**What to produce**
Wherever the word "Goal" appears in a line of the records, copy that line.

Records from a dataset
= Beginning of Section =
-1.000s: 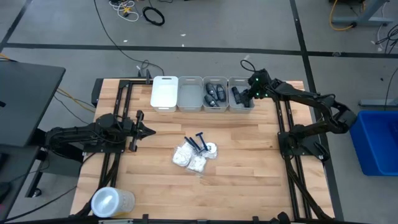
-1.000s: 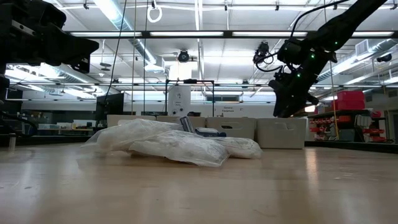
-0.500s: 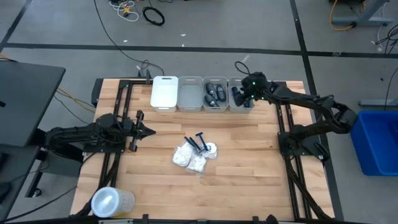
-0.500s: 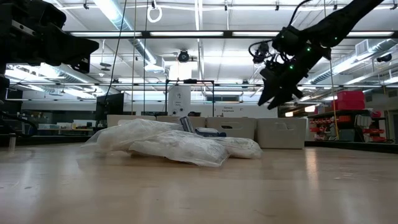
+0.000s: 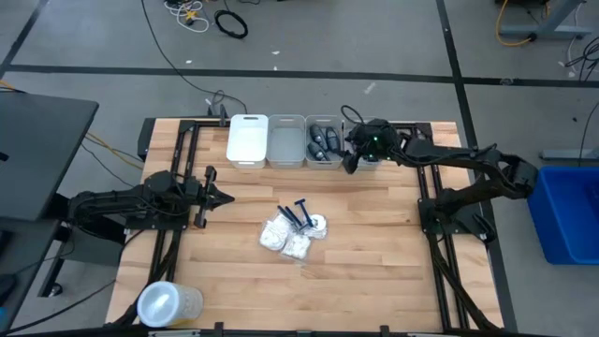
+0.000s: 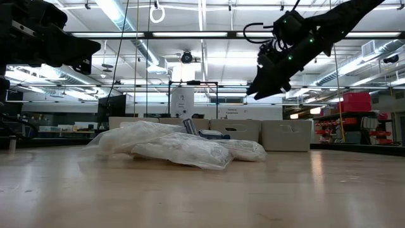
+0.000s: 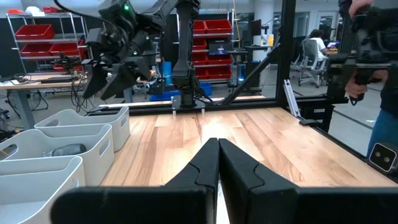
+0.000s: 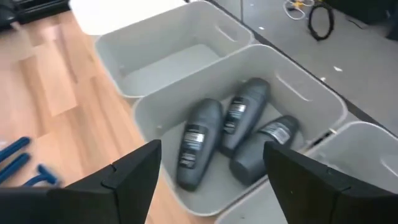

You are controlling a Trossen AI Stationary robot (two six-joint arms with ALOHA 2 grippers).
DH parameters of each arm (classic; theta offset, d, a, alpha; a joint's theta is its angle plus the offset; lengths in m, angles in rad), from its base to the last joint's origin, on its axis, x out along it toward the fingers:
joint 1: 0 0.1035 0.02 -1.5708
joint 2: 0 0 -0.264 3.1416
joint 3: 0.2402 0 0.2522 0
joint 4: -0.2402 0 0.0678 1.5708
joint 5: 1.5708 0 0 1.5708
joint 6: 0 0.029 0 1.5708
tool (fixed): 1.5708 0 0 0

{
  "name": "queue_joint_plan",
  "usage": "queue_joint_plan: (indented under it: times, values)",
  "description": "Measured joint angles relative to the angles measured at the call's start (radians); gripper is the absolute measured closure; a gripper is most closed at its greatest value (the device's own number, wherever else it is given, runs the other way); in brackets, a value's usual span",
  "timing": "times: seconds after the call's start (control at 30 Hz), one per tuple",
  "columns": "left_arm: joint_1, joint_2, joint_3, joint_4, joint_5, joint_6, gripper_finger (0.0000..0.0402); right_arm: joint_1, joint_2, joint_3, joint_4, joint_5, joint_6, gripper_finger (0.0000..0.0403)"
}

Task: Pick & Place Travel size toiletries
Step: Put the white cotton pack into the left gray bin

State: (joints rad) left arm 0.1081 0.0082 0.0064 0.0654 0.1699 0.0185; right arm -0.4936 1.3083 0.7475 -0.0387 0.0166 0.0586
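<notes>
The travel size toiletries lie in a heap (image 5: pixel 295 229) mid-table: white crinkly packets (image 6: pixel 180 147) with dark blue razors (image 5: pixel 299 213) on top. Three dark oblong bottles (image 8: pixel 233 134) lie in the third grey bin (image 5: pixel 324 142) at the far edge. My right gripper (image 8: pixel 211 186) hangs open above that bin's right side (image 5: pixel 352 155), slanting down, with nothing between its fingers. At the table's left, my left gripper (image 5: pixel 221 197) is shut and level, with nothing in it (image 7: pixel 217 163).
Four bins line the far edge: a white one (image 5: pixel 248 140), an empty grey one (image 5: pixel 286 140), the bottle bin, and a fourth (image 5: pixel 367 157) mostly under my right arm. A clear round tub (image 5: pixel 168 304) stands at the near left corner. Bare wood surrounds the heap.
My right gripper has swung from above the far-right bin toward the table's left, to above the bottle bin, rising a little. It has tipped from pointing steeply down to a shallower slant.
</notes>
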Motion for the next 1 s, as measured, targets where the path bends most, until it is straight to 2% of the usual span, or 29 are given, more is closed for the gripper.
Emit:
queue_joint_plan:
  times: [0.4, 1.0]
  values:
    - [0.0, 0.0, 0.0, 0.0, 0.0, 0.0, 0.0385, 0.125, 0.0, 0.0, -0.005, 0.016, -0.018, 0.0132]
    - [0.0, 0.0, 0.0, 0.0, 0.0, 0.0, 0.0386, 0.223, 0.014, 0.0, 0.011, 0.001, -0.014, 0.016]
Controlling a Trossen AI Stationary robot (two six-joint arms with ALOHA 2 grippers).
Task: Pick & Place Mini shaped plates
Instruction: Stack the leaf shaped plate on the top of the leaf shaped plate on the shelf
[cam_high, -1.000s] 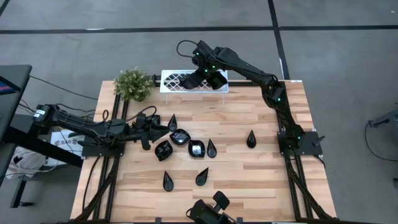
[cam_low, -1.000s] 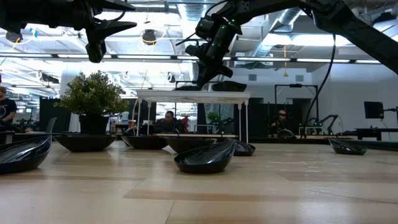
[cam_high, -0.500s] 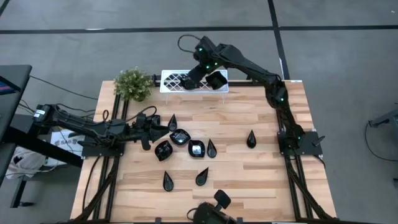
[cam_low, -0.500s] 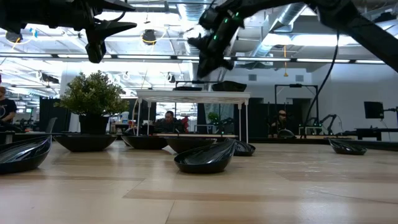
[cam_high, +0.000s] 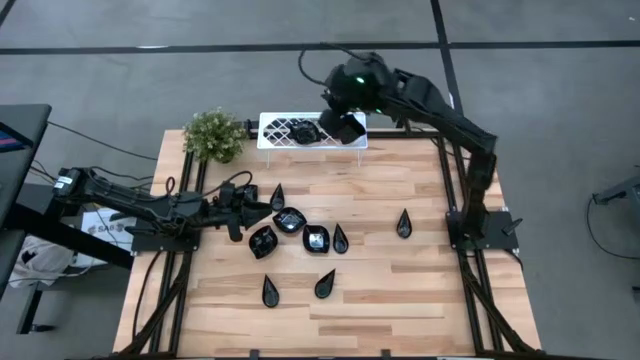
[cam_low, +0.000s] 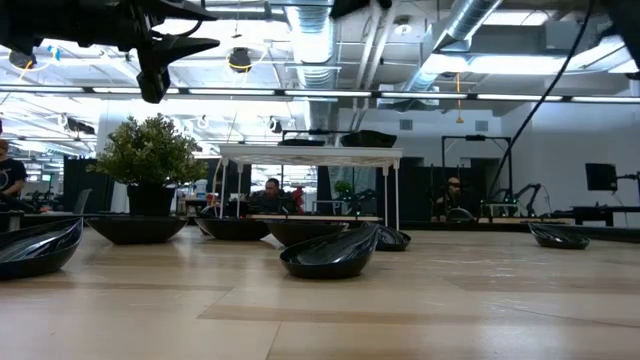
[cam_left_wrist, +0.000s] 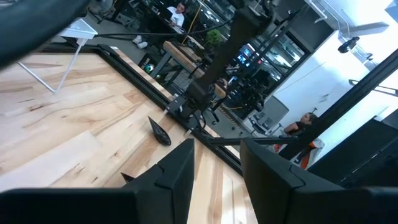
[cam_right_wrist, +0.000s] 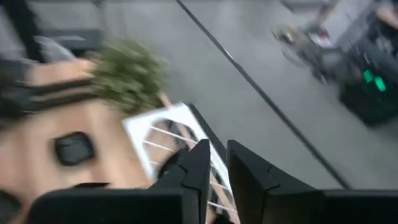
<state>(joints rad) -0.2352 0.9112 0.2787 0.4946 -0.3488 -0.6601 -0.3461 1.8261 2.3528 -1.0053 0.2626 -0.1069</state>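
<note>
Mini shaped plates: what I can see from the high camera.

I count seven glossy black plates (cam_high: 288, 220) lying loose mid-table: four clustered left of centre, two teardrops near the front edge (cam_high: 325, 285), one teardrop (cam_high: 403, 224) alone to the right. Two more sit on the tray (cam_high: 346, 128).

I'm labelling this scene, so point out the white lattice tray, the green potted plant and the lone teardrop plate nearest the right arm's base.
white lattice tray (cam_high: 283, 131): high view, bare lattice left of centre.
potted plant (cam_high: 213, 134): high view, foliage.
teardrop plate (cam_high: 403, 223): high view, middle.
</note>
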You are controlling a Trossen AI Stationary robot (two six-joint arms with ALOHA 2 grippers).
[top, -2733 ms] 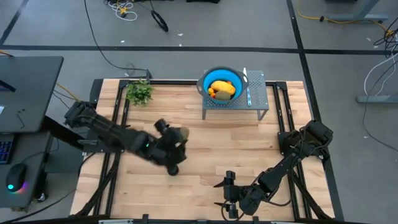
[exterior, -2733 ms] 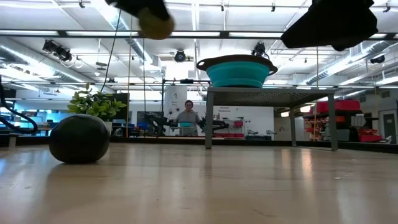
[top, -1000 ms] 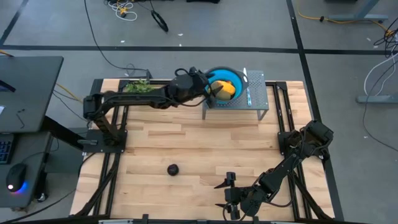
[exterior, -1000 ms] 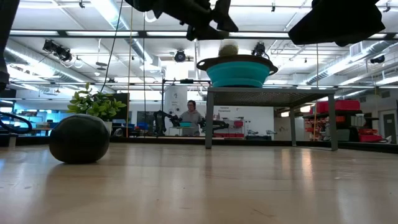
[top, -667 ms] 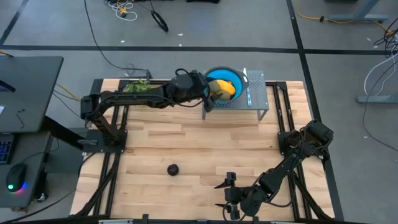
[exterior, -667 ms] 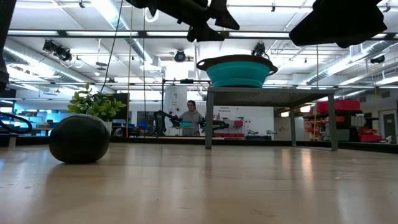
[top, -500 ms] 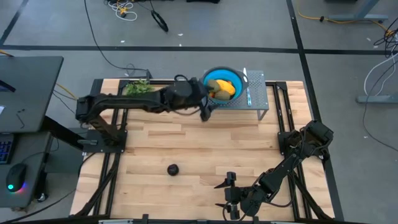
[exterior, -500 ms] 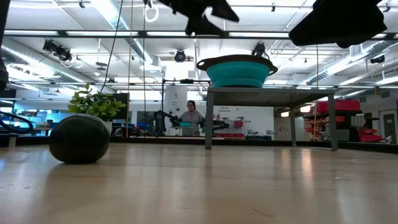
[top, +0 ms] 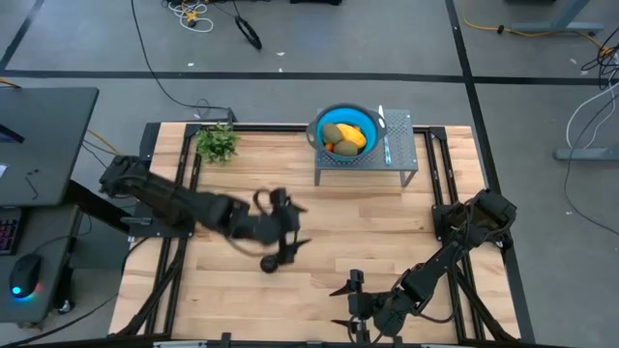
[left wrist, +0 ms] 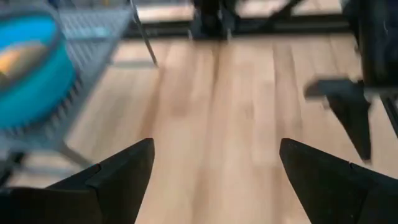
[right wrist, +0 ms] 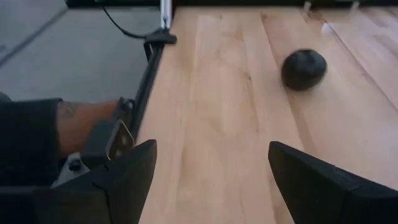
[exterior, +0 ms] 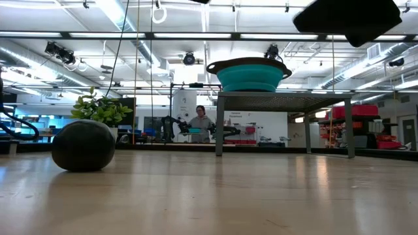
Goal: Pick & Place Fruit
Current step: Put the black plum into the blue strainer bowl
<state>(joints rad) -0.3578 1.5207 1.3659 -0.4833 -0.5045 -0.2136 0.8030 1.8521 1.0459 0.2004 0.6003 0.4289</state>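
Plant sprig (top: 218, 143) at the worktop's (top: 387, 217) 10 o'clock corner. Left gripper (top: 295, 229) low over the worktop at about 7 o'clock from centre, jaws spread wide, nothing between them. Blackish round fruit (top: 270, 263) on the wood just beside that gripper, at its 7 o'clock, not held. Blue bowl (top: 366, 120) on the grey wire stand (top: 406, 159) at 12 o'clock; inside it, the elongated yellow-orange piece (top: 352, 138), an olive-green oval (top: 332, 132) and small orange-red pieces. Right gripper (top: 346, 302) parked at 6 o'clock near the front edge, jaws wide apart, empty.
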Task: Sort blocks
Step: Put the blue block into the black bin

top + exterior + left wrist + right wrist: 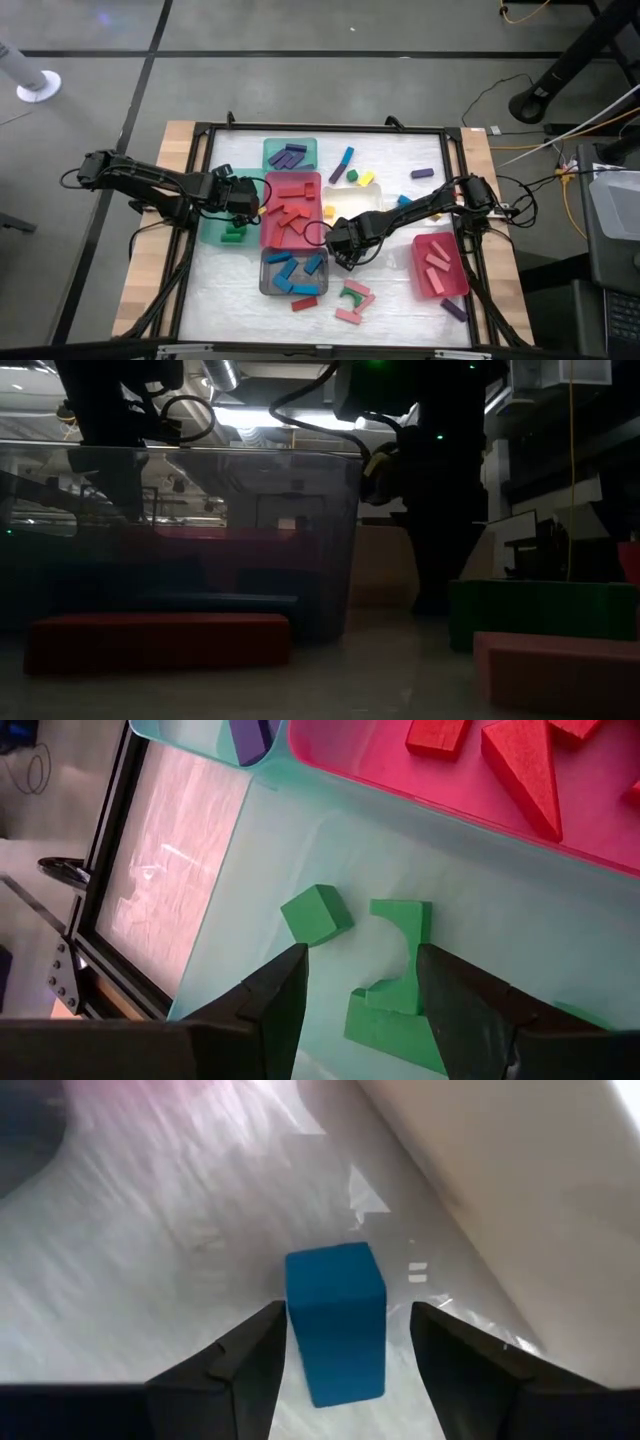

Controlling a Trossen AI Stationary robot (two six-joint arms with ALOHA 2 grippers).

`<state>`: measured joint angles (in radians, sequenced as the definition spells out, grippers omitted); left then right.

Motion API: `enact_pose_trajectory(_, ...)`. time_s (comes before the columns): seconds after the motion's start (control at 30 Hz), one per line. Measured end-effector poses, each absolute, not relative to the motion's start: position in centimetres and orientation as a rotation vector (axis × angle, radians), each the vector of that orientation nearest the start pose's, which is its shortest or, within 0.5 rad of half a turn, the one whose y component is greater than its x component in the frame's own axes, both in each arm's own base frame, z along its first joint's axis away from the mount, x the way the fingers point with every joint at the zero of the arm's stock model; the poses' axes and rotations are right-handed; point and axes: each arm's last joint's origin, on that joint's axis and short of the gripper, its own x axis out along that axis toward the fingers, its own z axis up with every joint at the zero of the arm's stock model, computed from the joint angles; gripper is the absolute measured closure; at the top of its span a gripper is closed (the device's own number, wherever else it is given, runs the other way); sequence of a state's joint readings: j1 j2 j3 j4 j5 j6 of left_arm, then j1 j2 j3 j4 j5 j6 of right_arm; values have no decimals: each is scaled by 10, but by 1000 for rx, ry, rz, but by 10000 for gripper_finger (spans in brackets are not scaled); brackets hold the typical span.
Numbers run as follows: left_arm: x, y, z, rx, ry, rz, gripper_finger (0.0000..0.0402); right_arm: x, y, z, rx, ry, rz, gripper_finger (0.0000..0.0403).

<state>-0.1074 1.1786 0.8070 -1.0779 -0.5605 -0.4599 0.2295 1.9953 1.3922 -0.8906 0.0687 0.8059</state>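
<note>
A robotics lab: grey floor, loose cables past the tabletop's right edge, ceiling strip lights.

A blue block, green blocks, red blocks on pink tray.

I see a matt, smooth blue block on the glossy white table sheet. Beside that sheet, the table edge looks like bare wood.
</note>
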Motion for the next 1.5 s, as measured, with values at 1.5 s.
enact_pose_trajectory(1.5, 182, -4, 223, 92, 1228, 665, 226, 369, 89, 154, 572, 1489, -318, 215)
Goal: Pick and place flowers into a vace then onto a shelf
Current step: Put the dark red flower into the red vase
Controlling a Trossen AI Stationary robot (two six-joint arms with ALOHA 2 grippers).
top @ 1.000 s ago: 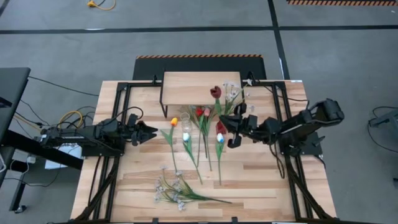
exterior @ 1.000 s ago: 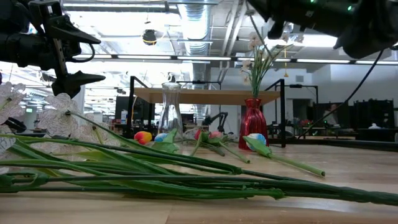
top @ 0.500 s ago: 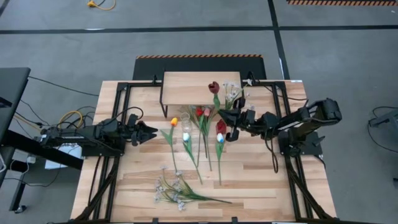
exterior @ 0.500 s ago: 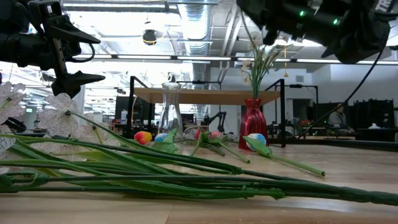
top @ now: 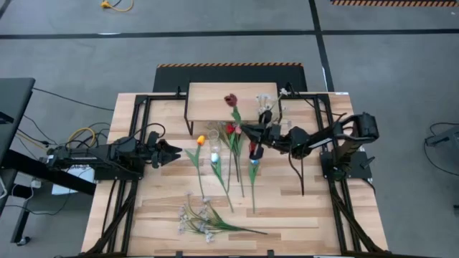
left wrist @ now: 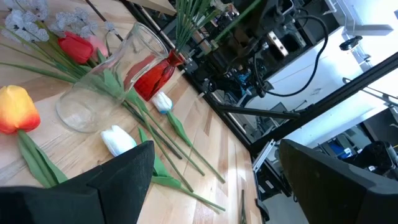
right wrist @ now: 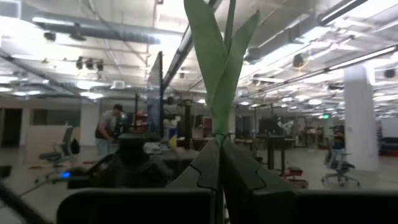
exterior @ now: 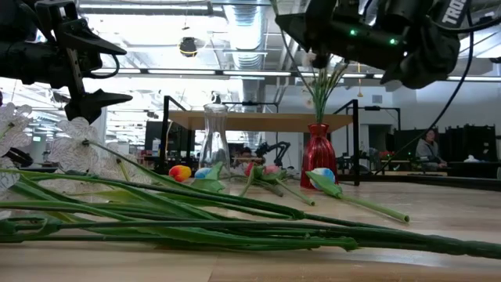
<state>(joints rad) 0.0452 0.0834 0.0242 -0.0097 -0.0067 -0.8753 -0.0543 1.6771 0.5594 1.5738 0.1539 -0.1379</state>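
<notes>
Now, from above, the right gripper (top: 245, 129) is pinching a dark red tulip (top: 230, 99) by its stem and carrying it toward the left. A second ago the bloom was by the shelf's right end; now it is hanging over the front edge of the shelf (top: 215, 98), close to the middle. The whole right arm is reaching farther across the table than before. The clear vase (top: 216, 150) is standing just left of the gripper, with loose tulips (top: 237, 154) lying around it. I think the tulip is heading for that clear vase, so one more flower is about to go in. The left gripper (top: 175, 153) is waiting at the left side with its fingers spread, same as before. A white spray (top: 203, 221) is lying near the front edge, not yet picked.

Down low, the right arm is filling more of the top of the picture than it did a second ago. The red vase (exterior: 318, 155) already has a spray standing in it, in front of the shelf. The clear vase is standing to its left, and it looks empty.

Looking from the left wrist, the clear vase (left wrist: 106, 84) is in plain sight with an orange tulip (left wrist: 15, 109) and a white one (left wrist: 119, 139) lying beside it. The fingers (left wrist: 121, 177) are standing wide apart and holding nothing.

Looking from the right wrist, the fingers (right wrist: 208, 168) are pressed together on a green stem with two leaves (right wrist: 217, 59) sticking up.
</notes>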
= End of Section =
**Solution to the exercise**
Goal: Pick & Place Fruit
Goal: Pick and place flowers into a vace then onto a shelf

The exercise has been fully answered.